La desidia invade todos los recovecos de su ser durante la larga jornada laboral, hasta que suena el timbre del cambio de turno y una tímida sonrisa se puede vislumbrar en su apagado y envejecido rostro. El paso de los años ha hecho mella en su piel, borrando todo rastro de juventud y frescura. Pero en ese preciso momento del día, una brillante y esperanzadora luz inunda sus ojos castaños y casi se puede intuir a través de sus grandes gafas de pasta oscura, que usa a modo de antifaz para ocultar su verdadera belleza.

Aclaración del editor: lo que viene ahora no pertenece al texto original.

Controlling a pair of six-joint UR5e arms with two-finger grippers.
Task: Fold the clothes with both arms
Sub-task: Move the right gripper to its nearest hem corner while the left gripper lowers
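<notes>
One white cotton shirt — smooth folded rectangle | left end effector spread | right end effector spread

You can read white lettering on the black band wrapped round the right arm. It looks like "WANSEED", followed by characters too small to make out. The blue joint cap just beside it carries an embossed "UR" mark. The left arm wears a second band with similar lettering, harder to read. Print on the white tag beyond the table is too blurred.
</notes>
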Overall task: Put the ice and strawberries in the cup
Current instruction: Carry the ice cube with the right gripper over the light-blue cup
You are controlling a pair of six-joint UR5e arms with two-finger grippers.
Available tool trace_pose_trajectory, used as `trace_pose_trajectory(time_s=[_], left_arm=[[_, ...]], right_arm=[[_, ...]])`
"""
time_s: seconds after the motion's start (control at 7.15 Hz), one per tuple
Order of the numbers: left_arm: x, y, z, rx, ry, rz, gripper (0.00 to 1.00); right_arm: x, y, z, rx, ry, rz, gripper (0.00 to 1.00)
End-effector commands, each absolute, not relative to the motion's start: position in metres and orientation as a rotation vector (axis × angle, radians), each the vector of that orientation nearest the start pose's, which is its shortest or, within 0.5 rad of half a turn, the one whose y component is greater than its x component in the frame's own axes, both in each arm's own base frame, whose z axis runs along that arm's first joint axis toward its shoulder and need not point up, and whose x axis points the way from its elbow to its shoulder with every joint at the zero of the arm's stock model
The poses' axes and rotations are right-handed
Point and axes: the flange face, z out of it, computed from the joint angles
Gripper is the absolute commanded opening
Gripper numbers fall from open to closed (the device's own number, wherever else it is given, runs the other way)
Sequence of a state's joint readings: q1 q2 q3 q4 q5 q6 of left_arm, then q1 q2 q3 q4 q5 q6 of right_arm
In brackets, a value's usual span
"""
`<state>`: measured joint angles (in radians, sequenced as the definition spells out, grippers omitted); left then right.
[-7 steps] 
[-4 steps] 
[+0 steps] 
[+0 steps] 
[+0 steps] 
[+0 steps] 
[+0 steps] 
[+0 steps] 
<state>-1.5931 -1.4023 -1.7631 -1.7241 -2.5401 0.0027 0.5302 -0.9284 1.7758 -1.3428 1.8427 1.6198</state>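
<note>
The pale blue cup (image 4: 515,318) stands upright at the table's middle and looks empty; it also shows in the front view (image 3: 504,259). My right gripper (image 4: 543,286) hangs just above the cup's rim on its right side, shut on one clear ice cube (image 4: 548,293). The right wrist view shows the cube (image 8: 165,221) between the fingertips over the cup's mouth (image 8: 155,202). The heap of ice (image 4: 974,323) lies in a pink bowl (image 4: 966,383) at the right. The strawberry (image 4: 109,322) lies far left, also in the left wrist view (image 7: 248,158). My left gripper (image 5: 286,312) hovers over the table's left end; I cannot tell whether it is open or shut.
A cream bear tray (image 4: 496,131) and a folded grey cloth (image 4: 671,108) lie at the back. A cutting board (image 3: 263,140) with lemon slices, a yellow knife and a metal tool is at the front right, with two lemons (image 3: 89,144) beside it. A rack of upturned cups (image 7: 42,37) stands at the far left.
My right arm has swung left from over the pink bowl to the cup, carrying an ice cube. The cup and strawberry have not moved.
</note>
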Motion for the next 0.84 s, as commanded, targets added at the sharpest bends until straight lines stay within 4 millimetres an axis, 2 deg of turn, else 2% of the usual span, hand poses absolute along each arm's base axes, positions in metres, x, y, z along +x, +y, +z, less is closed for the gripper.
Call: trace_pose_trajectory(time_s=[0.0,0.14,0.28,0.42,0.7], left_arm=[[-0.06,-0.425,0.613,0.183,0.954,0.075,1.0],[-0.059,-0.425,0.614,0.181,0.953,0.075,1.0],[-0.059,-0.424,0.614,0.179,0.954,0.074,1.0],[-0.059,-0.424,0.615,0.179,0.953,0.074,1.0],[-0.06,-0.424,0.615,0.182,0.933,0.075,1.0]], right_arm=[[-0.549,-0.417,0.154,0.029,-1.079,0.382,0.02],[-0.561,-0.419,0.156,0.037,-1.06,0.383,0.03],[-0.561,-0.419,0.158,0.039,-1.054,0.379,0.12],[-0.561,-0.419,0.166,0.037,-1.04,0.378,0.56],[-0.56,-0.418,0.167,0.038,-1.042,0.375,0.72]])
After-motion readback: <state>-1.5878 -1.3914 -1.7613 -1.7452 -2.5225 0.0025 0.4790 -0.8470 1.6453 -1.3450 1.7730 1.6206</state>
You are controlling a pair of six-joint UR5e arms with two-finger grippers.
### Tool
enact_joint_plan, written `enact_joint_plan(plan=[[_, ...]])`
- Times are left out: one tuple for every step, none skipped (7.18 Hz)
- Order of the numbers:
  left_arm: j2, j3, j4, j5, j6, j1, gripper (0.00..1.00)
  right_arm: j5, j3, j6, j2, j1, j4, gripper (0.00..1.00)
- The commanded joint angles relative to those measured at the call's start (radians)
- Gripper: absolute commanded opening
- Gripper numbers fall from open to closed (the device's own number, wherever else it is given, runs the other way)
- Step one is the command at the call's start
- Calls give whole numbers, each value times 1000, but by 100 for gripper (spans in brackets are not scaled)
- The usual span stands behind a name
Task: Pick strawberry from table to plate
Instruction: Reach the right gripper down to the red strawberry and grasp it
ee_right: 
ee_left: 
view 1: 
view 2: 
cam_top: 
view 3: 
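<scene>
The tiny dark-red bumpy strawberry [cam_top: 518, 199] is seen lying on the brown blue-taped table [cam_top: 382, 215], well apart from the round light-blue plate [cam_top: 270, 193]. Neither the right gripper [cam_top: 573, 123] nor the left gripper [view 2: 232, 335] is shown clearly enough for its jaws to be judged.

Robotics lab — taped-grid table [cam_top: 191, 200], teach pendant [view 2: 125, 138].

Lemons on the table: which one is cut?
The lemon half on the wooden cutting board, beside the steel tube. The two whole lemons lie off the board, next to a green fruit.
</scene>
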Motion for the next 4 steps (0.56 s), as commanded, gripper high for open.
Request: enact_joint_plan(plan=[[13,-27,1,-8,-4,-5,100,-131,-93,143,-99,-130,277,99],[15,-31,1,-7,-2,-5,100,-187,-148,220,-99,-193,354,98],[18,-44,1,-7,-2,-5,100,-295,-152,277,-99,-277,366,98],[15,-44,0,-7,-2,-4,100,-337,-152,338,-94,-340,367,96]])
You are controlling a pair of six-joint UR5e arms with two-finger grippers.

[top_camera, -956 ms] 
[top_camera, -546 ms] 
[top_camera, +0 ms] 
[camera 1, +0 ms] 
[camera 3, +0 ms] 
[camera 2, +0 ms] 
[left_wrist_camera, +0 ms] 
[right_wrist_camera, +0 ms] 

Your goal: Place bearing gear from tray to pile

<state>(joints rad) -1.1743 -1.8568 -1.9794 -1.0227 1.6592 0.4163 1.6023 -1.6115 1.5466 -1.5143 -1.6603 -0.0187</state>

Y llega el momento de salir del edificio que oprime sus sentidos, y convertirse en lo que ella quiera, sin tener en cuenta lo que los demás piensen. Esa reconfortante sensación recorre su cuerpo todos lo días en el preciso instante en que abandona la oficina. Abre la puerta con una energía renovada y la deja cerrar tras de sí, con una despreocupación pasmosa.

En cuanto llega a su casa se convierte en una heroína capaz de salvar al mundo del apocalipsis, capaz de combatir plagas de alienígenas, capaz de matar a zombies sedientos de sangre humana… ¡Llega su momento! ¡Llega el momento de ser lo que ella quiera ser!